SEMINAR DIRECTOR, DAVID KAZANJIAN
David Kazanjian received his PhD from the Rhetoric Department at the University of California, Berkeley, his M.A. in Critical Theory from the University of Sussex, and his B.A. in Modern Thought and Literature from Stanford University. His area of specialization is transnational American literary and historical studies through the nineteenth century. His additional fields of research are political philosophy, continental philosophy, Latin American studies (especially nineteenth-century Mexico), colonial discourse studies, and Armenian diaspora studies.

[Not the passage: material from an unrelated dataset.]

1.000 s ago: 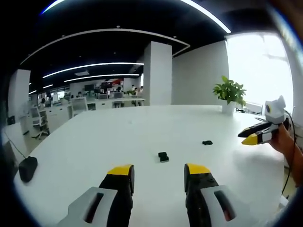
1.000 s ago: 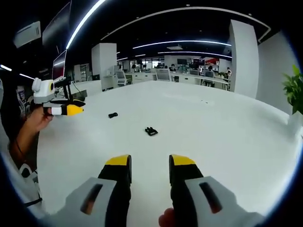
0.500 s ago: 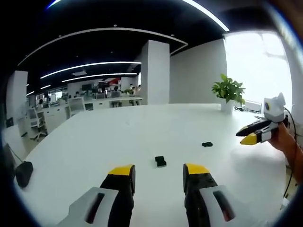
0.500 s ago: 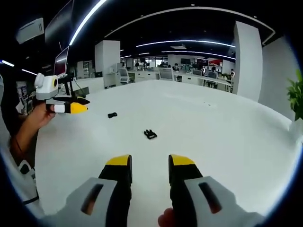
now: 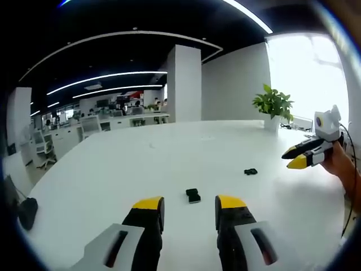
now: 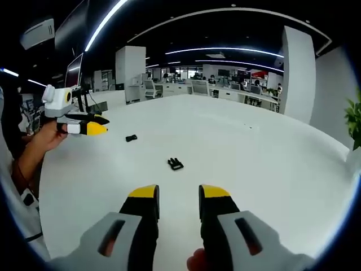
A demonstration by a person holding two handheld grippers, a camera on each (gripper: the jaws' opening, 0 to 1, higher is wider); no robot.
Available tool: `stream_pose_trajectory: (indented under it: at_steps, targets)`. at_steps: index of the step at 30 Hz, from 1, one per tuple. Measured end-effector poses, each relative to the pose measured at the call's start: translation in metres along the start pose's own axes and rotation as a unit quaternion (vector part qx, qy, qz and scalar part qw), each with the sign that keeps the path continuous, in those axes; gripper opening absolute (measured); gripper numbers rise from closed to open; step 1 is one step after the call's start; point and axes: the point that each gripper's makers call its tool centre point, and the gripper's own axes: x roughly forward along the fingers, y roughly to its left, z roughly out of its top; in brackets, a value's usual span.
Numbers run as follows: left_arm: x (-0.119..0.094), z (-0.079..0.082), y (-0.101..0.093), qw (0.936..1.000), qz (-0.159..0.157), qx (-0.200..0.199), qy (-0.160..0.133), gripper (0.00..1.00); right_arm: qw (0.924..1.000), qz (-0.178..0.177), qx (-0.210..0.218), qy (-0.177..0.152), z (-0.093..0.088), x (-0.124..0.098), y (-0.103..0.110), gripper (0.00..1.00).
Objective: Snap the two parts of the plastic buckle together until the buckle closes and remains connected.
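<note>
Two black buckle parts lie apart on the white table (image 5: 113, 175). A blocky part (image 5: 193, 195) rests just ahead of my left gripper (image 5: 189, 204), which is open with nothing in it. A pronged part (image 5: 250, 171) lies farther right. My right gripper (image 5: 304, 156) hovers at the right above the table. In the right gripper view the pronged part (image 6: 175, 164) lies ahead of my open, empty right gripper (image 6: 178, 193). The blocky part (image 6: 131, 138) sits farther left, near the left gripper (image 6: 84, 127), which a hand holds.
A potted plant (image 5: 273, 107) stands at the far right of the table. A dark rounded object (image 5: 25, 206) sits at the left edge. A person's forearm (image 6: 25, 164) reaches in at the left. Office desks and a white pillar (image 5: 183, 84) lie beyond.
Both views have drifted a little closer to the buckle parts, which sit lower in each picture. The parts themselves have not moved and both grippers stay open.
</note>
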Motion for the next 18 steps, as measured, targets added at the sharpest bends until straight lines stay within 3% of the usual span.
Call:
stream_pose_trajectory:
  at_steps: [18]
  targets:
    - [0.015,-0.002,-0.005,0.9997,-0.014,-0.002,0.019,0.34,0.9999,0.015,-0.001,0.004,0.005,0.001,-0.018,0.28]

His book The Colonizing Trick: National Culture and Imperial Citizenship in Early America (Minnesota) offers a comparative study of colonial and antebellum, racial and national formations, and a critique of the formal egalitarianism that animated early U.S. citizenship. He has co-edited (with David L. Eng) Loss: The Politics of Mourning (California), as well as (with Shay Brawn, Bonnie Dow, Lisa Maria Hogeland, Mary Klages, Deb Meem, and Rhonda Pettit) The Aunt Lute Anthology of U.S. Women Writers, Volume One: Seventeenth through Nineteenth Centuries (Aunt Lute Books). He He has also published widely on the cultural politics of the North American-Armenian diaspora, and has participated in the Blind Dates Project (www.blinddatesproject.org), an interdisciplinary and cross-cultural collaboration among contemporary artists and intellectuals with ties to the legacies of the Ottoman Empire, curated by Defne Ayas and Neery Melkonian. He is currently completing The Brink of Freedom: Improvising Life in the Nineteenth-Century Atlantic World, a study of two nineteenth-century social movements (immigration to Liberia and the Caste War of Yucatán) that improvised with liberal discursive practices of freedom.
Contact Information:
kazanjia@english.upenn.edu
Fisher-Bennett Hall 214
215-746-3768
Seminar Co-organizer and Richard S. Dunn Director of the McNeil Center for Early American Studies
Daniel K. Richter is Roy F. and Jeannette P. Nichols Professor of American History and the Richard S. Dunn Director of the McNeil Center for Early American Studies. His research and teaching focus on Colonial North America and on Native American history before 1800. He holds a Ph.D. from Columbia University and taught previously at Dickinson College and the University of East Anglia. His most recent publication is Before the Revolution: America’s Ancient Pasts (Harvard University Press, 2011). His first book, The Ordeal of the Longhouse: The Peoples of the Iroquois League in the Era of European Colonization (University of North Carolina Press, 1992), won the 1993 Frederick Jackson Turner Award, Organization of American Historians and the 1993 Ray Allen Billington Prize, Organization of American Historians, and was selected a 1994 Choice Outstanding Academic Book. His Facing East from Indian Country: A Native History of Early America (Harvard University Press 2001) won the 2001-02 Louis Gottschalk Prize in Eighteenth-Century History and was a finalist for the Pulitzer Prize. Richter is also co-editor (with James Merrell) of Beyond the Covenant Chain: The Iroquois and their Neighbors in Indian North America, 1600-1800 (Penn State University Press, 2003) and (with William Pencak) Friends and Enemies in Penn's Woods: Indians, Colonists, and the Racial Construction of Pennsylvania (Penn State University Press, 2004).